§ WHAT IS NEEDED:
Look through the lines below and extract each one that contains "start".

[Source records]
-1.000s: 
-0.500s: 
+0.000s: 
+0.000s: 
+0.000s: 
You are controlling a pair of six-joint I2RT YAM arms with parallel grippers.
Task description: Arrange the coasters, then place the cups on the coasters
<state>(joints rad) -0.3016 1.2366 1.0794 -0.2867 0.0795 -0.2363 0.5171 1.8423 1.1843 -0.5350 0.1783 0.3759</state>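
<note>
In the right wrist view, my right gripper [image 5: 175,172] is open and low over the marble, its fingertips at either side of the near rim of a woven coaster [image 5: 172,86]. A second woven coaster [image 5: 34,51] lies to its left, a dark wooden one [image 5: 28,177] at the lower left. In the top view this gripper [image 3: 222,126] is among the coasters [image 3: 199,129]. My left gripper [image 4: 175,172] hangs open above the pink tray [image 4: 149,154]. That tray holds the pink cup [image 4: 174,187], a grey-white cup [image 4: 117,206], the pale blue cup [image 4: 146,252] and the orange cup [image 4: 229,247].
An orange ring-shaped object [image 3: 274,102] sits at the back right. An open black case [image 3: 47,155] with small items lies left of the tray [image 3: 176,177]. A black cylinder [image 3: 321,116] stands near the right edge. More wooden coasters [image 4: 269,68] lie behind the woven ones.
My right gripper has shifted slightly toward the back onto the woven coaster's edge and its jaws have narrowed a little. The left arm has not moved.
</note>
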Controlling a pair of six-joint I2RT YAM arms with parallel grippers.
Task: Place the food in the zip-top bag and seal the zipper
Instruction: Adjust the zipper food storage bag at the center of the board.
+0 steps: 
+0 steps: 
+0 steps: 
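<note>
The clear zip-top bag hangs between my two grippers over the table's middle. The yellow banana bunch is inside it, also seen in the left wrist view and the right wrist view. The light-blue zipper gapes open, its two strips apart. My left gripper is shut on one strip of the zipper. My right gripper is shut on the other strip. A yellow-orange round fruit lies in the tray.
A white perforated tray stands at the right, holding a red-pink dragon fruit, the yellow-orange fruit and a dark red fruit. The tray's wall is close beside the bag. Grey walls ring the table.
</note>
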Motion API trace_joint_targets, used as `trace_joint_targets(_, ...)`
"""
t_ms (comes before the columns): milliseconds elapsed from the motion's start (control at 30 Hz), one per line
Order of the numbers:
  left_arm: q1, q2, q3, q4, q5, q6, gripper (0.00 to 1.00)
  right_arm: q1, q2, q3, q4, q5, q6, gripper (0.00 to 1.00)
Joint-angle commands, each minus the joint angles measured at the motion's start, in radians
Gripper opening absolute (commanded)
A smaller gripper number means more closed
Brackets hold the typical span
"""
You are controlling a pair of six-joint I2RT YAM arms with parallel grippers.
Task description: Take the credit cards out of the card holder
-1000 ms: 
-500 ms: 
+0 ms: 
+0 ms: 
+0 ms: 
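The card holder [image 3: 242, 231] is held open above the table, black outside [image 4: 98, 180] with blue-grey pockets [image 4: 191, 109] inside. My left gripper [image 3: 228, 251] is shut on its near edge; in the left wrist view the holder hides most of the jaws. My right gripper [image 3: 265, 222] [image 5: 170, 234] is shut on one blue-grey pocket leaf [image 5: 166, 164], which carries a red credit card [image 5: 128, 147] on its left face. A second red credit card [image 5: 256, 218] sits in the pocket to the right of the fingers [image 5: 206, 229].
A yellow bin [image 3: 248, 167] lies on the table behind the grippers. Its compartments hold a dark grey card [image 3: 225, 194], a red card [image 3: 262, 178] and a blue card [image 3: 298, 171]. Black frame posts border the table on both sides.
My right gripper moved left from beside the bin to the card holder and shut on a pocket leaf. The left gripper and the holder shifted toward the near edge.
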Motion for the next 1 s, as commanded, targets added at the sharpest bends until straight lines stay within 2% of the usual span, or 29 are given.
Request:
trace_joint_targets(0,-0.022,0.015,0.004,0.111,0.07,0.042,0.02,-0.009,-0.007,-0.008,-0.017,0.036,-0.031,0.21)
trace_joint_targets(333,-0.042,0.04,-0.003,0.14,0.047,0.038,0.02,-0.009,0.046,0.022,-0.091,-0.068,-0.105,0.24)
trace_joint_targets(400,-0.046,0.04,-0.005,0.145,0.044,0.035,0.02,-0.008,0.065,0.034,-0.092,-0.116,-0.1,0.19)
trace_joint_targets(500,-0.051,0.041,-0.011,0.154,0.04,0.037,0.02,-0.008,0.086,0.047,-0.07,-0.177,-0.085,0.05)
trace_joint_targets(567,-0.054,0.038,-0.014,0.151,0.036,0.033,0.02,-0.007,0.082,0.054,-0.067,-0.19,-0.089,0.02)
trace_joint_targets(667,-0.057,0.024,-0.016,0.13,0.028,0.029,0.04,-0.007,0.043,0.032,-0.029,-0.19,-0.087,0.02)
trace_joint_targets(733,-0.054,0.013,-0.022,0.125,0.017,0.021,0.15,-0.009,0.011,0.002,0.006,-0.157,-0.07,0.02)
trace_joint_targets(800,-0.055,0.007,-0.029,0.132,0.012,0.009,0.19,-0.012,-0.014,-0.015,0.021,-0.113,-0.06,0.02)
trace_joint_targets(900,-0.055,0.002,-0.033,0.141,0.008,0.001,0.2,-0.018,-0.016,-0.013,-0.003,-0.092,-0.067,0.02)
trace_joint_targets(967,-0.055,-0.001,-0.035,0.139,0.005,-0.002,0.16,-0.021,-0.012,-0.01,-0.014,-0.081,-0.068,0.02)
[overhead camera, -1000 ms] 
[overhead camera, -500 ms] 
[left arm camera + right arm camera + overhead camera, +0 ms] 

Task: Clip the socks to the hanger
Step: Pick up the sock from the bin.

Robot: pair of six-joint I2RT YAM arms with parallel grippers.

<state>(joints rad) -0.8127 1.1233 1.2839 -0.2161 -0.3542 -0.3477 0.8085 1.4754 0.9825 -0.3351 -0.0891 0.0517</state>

§ SOLUTION TO THIS PROBLEM:
t_ms (comes before the columns): milliseconds elapsed from the motion's start (control at 30 Hz), one per line
Joint-angle commands, each minus the joint angles measured at the motion's start, in radians

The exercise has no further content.